Questions a board should be asking, including the NHS trust board

This is not only an essay-stage argument. It is a governance test any board overseeing sensitive data, an NHS trust, a research partnership, a local authority, should be running today, not after the next admission. A few that follow directly from the structure above:

  1. Jurisdiction. Which of our data processors are controlled by a US parent entity, and have we had a written legal opinion, not a vendor assurance, on what the CLOUD Act and FISA Section 702 mean for our specific data in practice?
  2. Concentration. How many of our critical data functions sit with a single vendor, and what is our actual fallback if that vendor’s access were suspended tomorrow, not in theory but operationally?
  3. Verification, not assurance. When was our current Data Protection Impact Assessment last independently tested against what suppliers can actually do, rather than what their contract says they are permitted to do?
  4. Trigger, not timetable. If an error like NHS England’s is found in our own DPIA or access model, do we have a pre-agreed protocol to suspend the access in question immediately, or would we wait for a scheduled review cycle?
  5. External accountability. If our primary safeguard against vendor misconduct is foreign regulatory enforcement, such as the EU’s Digital Markets Act or Digital Services Act, what happens to our risk position when that enforcement is itself under sustained political pressure to weaken?
  6. Classification before contract. Have we classified what we hold (open, restricted, confidential, highly confidential) before deciding which tier of infrastructure each category is permitted to touch, or did the vendor relationship come first and the classification get fitted around it afterward?

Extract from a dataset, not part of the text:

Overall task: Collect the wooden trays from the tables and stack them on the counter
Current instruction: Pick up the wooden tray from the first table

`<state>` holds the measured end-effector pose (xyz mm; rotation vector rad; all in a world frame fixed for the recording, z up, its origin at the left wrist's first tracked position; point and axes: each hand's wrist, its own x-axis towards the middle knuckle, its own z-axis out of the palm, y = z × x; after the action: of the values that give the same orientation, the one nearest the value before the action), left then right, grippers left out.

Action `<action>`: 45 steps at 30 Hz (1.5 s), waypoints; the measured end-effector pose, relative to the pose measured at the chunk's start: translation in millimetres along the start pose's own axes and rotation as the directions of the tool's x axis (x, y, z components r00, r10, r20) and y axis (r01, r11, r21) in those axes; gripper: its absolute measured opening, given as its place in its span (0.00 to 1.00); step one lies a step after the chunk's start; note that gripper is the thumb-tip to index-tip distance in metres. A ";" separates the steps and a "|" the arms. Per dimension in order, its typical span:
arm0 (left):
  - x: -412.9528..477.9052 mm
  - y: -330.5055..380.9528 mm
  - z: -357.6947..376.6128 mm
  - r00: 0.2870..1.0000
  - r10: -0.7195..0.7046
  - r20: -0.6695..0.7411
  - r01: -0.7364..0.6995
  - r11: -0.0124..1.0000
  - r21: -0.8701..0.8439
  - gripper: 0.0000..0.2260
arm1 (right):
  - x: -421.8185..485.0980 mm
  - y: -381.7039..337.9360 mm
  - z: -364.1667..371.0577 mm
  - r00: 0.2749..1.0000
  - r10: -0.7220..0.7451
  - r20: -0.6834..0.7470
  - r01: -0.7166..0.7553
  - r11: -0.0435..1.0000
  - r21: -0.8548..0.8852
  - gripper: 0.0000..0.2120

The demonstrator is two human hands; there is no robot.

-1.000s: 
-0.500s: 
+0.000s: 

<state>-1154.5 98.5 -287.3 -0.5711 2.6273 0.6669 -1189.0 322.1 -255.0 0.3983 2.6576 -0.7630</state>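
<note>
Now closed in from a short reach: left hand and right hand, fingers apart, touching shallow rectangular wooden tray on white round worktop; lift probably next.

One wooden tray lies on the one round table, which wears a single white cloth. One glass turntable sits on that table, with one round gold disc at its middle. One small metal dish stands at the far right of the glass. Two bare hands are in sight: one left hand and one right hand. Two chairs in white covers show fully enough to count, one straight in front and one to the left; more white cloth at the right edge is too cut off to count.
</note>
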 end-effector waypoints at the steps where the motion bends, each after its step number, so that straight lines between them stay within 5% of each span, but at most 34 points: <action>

A board that cannot answer these with evidence, not reassurance, has the same exposure NHS England had on 15 June. The only difference is whether anyone has asked yet.

The honest version of Berners-Lee’s instinct

Berners-Lee is right about the thing that matters most: trust is the actual bottleneck, not accuracy, not convenience. He is right that the primacy of the individual, the thing the original web was built on, has to apply to AI too. Where Charlie goes wrong is in trying to solve a governance problem with a data engineering trick. You do not build trust by making data fuzzy enough that a model cannot quite pin you down. You build it by being honest and specific about who controls the infrastructure, what tier your data sits in, and who is allowed to see it under what conditions.

Twisting a birthdate is clever. It is not a substitute for an institution you can actually hold accountable.


Sources: Inrupt and Tim Berners-Lee on Charlie, SXSW London, June 2026 (AFP/Tech Xplore, BigGo Finance, Inrupt); NHS England’s 15 June 2026 response to the National Data Guardian and the eight Caldicott Principles, as set out in full in No Surprises; Reuters investigation into Meta’s projected revenue from fraudulent and scam advertising, November 2025; reporting on Trump administration pressure against EU Digital Markets Act and Digital Services Act enforcement, including visa sanctions against EU officials, December 2025 to January 2026 (Financial Times via Irish Times, CNN Business, Fortune).